Infiltration around this time is rather unusual, according to a senior army officer who is currently serving along the LoC. “And even if it happens, it has never happened [before] in groups larger than eight or nine people. But this time, their strategy seems to be different,” he remarks.
The police, meanwhile, is peeved at the Army for its allegedly ineffective response to its intelligence leads on infiltration. “We had provided the Army with dates and identified the areas from where the militants would sneak in,” a senior police officer claims. That the infiltrators should be taken head on was a decision taken at a high-level meeting on 6 April attended by senior police officers and the Brigadier-General-Staff of the Army’s 15 Corps.
The police also claims to have supplied the Army with evidence (extracted from a Hizbul guide arrested recently) of a group of 28 Taliban fighters who had managed to cross over from the Gurez sector. “At first the Army denied it, but later they were provided with proof which they could not deny,” says the officer.
That LoC vigilance needs beefing up is not in doubt. Over the last two weeks, 17 terrorists and eight army soldiers have died in gun battles. A night before the high-level meeting in Srinagar, two Army soldiers and a terrorist died in a fierce battle between a joint group of the army and the police’s Special Operations Group, and intruders in the Maidanpora forest of the Kupwara sector.
On heightened alert now, the security forces are combing the Lolab area along the LoC for infiltrators.
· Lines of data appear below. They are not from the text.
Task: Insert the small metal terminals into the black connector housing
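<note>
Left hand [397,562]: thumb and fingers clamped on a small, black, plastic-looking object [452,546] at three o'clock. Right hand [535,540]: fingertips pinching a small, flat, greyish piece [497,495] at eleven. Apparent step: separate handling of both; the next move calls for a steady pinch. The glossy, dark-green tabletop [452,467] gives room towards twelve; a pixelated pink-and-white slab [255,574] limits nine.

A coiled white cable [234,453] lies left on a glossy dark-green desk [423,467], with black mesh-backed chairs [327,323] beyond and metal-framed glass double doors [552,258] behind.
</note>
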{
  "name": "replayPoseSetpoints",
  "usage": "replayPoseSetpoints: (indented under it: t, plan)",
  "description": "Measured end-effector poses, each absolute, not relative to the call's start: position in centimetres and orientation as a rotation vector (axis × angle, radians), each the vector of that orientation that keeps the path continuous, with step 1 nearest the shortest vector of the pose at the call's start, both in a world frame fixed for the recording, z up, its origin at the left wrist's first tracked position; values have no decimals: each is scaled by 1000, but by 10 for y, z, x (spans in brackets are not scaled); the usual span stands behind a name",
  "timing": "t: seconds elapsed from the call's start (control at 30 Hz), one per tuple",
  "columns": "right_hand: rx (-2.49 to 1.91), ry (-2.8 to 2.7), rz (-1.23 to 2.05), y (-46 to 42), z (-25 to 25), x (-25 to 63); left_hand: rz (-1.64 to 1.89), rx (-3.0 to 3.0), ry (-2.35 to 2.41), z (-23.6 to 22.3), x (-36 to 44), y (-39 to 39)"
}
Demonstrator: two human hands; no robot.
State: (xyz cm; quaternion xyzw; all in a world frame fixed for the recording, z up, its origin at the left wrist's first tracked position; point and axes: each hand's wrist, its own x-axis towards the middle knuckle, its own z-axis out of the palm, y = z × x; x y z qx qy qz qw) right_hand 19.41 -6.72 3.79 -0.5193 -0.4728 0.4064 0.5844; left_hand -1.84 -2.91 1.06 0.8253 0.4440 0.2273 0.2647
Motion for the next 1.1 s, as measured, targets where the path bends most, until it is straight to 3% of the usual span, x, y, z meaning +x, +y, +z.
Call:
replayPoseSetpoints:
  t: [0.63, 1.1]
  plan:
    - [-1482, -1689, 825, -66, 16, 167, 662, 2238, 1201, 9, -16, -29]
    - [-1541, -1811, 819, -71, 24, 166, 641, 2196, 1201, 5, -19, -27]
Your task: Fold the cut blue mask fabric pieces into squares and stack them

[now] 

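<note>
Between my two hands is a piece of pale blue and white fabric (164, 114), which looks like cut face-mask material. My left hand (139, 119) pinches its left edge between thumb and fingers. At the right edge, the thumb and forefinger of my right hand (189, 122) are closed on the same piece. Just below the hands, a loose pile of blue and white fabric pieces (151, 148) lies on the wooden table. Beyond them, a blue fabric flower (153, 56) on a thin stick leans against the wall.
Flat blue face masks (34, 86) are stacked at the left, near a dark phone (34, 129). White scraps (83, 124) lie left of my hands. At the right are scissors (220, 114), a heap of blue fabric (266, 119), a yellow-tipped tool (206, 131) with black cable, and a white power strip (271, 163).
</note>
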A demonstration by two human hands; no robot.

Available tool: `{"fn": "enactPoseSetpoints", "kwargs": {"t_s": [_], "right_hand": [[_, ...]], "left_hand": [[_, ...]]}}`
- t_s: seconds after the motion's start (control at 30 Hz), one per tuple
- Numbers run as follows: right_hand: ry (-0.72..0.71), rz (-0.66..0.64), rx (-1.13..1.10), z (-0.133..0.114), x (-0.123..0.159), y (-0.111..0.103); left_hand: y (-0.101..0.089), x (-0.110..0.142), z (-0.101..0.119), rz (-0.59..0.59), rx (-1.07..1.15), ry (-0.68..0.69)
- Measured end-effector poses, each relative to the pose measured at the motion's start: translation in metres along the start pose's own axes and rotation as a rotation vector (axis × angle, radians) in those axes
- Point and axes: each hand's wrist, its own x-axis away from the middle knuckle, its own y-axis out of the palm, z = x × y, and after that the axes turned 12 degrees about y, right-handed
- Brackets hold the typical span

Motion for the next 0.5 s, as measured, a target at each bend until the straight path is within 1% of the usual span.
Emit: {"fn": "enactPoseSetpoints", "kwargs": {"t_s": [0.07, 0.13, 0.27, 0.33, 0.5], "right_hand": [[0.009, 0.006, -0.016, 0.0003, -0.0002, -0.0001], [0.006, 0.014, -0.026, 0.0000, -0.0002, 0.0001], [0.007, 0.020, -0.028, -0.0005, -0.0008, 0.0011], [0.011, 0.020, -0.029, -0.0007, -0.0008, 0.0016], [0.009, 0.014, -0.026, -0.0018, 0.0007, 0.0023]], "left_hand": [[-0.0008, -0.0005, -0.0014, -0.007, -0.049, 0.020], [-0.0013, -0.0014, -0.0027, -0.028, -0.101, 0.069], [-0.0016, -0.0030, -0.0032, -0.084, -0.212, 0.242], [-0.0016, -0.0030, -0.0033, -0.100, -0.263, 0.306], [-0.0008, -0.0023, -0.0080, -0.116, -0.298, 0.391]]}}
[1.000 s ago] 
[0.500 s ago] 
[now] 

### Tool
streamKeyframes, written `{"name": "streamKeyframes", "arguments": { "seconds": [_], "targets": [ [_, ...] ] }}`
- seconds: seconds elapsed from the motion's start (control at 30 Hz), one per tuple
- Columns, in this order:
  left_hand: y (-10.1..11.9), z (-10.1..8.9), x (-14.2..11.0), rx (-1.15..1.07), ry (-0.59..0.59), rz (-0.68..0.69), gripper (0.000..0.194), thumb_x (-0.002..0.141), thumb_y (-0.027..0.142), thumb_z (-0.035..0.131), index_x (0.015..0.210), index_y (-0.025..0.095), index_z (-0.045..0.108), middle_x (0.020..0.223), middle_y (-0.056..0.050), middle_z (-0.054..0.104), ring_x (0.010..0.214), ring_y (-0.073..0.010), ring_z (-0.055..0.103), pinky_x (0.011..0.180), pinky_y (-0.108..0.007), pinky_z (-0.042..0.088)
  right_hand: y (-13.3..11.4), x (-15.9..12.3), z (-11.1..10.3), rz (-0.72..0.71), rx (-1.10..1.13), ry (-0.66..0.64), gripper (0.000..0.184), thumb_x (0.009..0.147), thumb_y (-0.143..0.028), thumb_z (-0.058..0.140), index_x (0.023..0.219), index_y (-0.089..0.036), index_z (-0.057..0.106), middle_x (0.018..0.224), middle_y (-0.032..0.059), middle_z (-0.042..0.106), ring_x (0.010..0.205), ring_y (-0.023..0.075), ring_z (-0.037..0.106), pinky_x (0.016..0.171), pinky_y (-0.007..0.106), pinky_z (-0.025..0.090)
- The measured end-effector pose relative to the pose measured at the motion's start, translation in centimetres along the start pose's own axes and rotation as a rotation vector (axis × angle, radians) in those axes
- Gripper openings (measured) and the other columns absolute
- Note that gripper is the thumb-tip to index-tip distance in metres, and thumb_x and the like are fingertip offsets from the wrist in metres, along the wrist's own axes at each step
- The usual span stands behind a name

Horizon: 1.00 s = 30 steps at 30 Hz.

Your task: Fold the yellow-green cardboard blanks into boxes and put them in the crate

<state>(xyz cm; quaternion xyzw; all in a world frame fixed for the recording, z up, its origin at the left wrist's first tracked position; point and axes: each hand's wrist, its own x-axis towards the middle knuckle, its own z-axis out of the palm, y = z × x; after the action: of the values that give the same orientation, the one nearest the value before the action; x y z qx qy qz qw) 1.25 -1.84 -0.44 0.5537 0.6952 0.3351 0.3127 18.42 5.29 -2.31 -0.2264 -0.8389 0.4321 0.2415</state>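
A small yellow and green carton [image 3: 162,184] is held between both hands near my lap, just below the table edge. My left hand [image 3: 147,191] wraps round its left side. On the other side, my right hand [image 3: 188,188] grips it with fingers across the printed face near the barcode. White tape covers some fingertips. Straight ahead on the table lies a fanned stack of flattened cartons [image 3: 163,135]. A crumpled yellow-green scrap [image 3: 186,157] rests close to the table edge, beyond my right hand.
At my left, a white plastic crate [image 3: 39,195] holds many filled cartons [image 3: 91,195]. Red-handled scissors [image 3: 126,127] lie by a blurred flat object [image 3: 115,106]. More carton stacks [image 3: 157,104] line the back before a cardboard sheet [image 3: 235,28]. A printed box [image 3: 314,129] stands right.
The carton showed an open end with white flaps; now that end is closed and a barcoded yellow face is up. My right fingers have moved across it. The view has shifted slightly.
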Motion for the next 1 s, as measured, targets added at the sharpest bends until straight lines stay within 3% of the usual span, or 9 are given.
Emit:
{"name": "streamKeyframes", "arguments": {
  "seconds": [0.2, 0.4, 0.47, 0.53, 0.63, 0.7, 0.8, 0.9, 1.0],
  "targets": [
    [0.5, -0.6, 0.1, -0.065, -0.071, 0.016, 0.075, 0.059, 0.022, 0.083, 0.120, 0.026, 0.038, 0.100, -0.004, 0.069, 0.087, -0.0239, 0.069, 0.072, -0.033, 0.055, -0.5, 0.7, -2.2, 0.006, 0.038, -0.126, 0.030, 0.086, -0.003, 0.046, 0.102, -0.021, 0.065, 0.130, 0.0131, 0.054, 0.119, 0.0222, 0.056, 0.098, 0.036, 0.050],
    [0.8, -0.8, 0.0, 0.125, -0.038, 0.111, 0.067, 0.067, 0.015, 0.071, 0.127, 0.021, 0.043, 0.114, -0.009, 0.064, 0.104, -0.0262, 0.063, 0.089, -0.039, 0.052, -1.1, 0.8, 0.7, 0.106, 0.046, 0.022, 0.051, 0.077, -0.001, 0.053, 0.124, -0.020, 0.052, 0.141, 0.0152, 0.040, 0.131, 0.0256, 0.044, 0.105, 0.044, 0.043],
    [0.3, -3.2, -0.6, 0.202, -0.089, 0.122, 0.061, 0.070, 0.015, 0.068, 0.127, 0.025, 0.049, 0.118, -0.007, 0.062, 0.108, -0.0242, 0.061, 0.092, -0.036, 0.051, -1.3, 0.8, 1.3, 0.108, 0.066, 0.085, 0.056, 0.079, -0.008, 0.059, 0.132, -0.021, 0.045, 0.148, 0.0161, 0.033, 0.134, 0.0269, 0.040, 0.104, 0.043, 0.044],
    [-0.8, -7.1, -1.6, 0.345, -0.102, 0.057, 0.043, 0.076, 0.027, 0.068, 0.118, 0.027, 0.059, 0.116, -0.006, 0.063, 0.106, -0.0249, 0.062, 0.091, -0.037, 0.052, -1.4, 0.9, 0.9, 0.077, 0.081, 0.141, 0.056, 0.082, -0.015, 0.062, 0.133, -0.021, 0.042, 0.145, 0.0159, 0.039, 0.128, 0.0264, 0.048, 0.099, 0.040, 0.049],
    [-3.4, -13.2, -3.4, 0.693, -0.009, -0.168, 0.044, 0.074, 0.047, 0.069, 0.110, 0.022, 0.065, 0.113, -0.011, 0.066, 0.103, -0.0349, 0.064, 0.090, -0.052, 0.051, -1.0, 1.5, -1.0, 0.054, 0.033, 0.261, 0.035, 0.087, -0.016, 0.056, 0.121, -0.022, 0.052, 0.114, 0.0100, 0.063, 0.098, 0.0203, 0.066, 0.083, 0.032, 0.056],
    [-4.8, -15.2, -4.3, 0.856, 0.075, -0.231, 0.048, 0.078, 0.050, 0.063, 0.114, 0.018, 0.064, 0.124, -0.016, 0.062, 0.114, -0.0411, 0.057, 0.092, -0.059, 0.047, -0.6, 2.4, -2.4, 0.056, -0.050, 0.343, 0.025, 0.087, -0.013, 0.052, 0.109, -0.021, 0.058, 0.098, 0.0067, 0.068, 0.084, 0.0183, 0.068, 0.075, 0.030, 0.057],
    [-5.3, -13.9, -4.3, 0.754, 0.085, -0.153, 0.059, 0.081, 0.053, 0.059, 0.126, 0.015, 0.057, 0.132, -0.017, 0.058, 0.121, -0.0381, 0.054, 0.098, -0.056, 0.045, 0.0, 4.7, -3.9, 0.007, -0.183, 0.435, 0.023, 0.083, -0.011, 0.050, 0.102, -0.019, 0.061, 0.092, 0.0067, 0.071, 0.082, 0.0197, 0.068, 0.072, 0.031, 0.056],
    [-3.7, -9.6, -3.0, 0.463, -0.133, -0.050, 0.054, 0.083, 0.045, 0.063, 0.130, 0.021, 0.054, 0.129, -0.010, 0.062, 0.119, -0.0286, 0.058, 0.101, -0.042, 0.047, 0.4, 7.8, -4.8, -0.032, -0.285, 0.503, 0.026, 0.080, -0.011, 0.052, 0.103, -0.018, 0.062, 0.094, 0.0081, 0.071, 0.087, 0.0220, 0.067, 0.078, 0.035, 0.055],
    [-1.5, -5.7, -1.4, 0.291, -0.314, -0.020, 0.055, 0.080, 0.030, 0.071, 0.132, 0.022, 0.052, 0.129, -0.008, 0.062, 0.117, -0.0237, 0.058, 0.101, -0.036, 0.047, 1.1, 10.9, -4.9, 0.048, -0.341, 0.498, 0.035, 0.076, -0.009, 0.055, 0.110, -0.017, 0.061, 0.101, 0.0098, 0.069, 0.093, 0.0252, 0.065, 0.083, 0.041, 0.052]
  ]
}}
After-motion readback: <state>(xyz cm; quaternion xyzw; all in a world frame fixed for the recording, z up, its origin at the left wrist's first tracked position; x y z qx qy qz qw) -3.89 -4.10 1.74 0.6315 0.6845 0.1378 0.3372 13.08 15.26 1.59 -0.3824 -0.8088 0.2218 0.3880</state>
Police sources believe that apart from trying to thwart peaceful voting in the valley during the forthcoming Lok Sabha election, the Taliban cadre’s mandate is to alter the social setup of Kashmir in favour of stringent Sharia laws that have already cast such a shocking shroud of severity over Pakistan’s Swat valley.
“We will try to annihilate the Taliban cadre in the border areas only,” says another police officer of the Special Operations Group. “But if some of them manage to reach Srinagar, it would be disastrous.” He can say that again.